(Stored dataset items)
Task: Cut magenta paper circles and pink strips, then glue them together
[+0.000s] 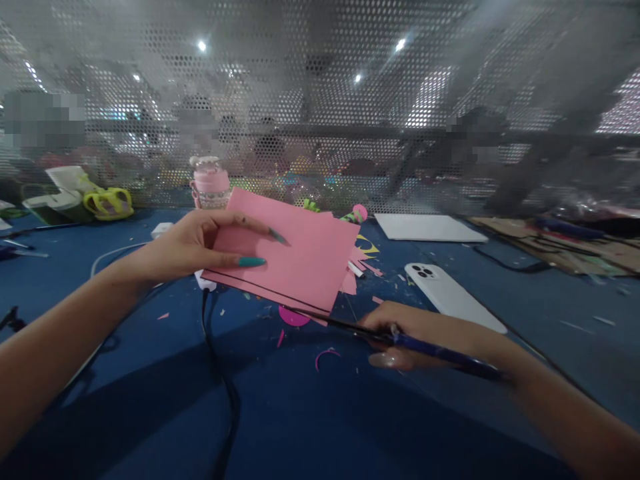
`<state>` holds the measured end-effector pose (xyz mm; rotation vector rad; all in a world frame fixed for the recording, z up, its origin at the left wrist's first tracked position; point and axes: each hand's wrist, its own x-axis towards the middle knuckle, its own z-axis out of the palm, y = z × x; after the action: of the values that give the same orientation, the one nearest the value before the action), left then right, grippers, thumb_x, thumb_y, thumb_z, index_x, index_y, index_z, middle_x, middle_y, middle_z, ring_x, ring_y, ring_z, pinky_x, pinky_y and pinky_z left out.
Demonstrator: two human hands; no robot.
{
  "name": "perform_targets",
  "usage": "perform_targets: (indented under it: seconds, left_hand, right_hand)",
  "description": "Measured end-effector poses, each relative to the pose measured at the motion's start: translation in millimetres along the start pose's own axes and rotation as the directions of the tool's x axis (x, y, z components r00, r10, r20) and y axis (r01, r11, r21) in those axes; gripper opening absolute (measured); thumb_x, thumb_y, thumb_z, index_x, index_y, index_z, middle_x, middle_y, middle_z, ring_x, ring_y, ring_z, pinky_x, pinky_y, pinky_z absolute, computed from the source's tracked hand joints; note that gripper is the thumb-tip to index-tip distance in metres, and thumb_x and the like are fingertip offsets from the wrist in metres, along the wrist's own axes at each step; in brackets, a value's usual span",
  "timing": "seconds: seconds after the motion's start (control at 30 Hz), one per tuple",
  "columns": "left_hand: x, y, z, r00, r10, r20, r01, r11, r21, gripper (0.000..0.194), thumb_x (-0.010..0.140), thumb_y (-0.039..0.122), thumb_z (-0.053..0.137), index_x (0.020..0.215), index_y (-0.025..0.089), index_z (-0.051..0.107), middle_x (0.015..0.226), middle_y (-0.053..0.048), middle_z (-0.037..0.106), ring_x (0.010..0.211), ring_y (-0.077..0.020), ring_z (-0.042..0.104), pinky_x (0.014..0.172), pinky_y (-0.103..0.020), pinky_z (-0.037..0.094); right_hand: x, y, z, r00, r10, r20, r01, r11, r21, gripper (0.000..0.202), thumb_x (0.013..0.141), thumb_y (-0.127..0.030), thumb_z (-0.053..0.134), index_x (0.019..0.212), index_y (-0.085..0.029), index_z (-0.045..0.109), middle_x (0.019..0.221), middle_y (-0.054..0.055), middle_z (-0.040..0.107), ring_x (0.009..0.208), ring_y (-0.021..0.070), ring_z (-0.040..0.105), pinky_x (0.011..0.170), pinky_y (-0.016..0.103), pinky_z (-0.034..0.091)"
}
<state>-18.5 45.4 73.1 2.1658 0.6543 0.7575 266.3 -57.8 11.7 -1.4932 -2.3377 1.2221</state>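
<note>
My left hand [215, 243] holds a folded pink sheet of paper [300, 247] by its left side, with the thumb and a finger lying on its face. A dark line runs along the sheet's lower edge. In my right hand [400, 333] are dark scissors [370, 330] with blue handles; their blades reach left to the paper's bottom edge near its lower right corner. Under that edge, a magenta round piece [294, 316] shows in part. Pink paper scraps [350, 280] lie behind the sheet's right side.
A white phone [453, 297] and a white flat board [430, 228] lie to the right. A pink bottle [211, 183] stands behind the paper. Yellow cup-like item [109, 204] at far left; cardboard [565, 247] at far right. A black cable [215, 360] crosses the blue table.
</note>
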Motion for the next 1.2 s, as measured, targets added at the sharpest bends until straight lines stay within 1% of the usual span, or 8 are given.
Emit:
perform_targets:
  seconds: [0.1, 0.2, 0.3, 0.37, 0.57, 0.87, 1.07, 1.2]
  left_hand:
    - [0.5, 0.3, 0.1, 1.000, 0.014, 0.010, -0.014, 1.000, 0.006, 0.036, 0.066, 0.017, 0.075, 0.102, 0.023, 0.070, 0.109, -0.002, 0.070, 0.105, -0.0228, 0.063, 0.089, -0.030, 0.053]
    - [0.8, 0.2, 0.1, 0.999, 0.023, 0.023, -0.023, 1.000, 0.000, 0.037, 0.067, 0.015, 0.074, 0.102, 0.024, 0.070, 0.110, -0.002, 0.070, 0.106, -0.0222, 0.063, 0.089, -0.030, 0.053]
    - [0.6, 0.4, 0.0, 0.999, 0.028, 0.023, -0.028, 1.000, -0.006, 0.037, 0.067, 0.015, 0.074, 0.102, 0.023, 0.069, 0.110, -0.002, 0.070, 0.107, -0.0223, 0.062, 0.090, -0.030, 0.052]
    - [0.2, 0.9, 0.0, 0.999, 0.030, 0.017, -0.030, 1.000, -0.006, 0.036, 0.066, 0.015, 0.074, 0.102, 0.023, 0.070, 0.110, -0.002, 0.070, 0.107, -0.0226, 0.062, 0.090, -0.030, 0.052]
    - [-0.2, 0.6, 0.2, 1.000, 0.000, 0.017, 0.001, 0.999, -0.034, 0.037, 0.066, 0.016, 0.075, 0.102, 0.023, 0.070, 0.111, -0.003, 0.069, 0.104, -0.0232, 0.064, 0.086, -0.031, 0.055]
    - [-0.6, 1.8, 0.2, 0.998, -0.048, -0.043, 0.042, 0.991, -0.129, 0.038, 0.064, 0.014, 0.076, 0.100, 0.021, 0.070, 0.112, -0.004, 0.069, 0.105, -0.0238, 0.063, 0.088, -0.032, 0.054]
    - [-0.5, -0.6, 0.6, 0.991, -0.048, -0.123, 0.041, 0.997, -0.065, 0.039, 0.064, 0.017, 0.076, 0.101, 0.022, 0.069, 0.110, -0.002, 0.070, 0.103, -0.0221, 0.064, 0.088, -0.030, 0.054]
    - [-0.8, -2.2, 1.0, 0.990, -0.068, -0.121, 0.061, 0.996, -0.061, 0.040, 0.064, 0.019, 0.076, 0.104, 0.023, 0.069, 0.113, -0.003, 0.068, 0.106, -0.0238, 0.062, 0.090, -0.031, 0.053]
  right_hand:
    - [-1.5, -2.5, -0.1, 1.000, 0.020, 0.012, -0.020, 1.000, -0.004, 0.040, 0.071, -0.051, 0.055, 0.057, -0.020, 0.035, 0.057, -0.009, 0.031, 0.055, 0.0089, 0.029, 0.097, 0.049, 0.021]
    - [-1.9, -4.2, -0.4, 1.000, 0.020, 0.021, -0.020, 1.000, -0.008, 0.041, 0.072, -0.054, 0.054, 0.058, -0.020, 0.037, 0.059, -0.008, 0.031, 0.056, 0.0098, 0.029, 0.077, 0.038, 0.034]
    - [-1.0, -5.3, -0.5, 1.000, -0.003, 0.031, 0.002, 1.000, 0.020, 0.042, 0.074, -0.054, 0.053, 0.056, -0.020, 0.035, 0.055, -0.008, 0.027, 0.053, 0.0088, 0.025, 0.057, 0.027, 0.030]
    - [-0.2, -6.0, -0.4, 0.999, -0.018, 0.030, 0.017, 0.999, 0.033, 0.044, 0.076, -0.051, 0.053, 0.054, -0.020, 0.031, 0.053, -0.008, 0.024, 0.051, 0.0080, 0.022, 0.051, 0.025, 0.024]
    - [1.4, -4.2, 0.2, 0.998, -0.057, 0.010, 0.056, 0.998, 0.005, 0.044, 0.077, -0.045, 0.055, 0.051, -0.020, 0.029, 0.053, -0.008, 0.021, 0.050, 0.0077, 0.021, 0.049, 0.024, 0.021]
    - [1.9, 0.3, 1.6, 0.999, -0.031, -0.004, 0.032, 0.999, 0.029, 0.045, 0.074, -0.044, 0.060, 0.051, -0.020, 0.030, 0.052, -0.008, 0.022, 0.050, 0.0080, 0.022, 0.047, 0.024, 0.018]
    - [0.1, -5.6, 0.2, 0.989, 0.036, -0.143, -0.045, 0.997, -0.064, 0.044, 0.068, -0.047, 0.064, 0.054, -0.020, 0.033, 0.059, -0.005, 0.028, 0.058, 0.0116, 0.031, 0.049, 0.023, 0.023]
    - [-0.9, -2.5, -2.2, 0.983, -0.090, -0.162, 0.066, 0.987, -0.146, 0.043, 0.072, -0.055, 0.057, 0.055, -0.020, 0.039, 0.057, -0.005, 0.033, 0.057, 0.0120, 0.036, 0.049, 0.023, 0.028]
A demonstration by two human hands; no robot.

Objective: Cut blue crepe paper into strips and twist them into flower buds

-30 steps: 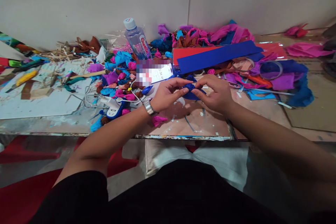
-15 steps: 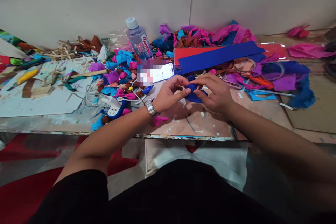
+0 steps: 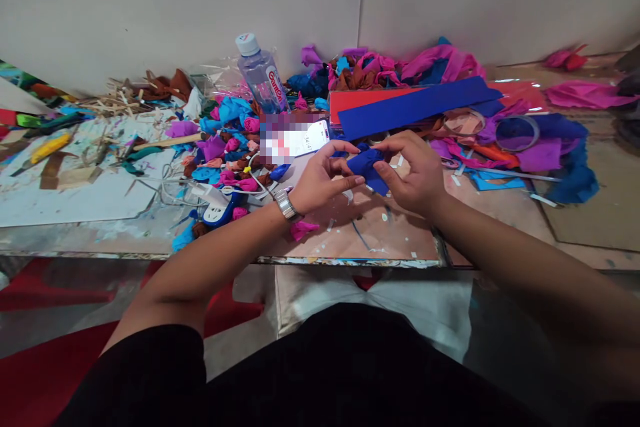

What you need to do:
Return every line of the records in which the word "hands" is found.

Result for this task:
Demonstrator: two human hands; no robot.
A demonstration by two human hands; no robot.

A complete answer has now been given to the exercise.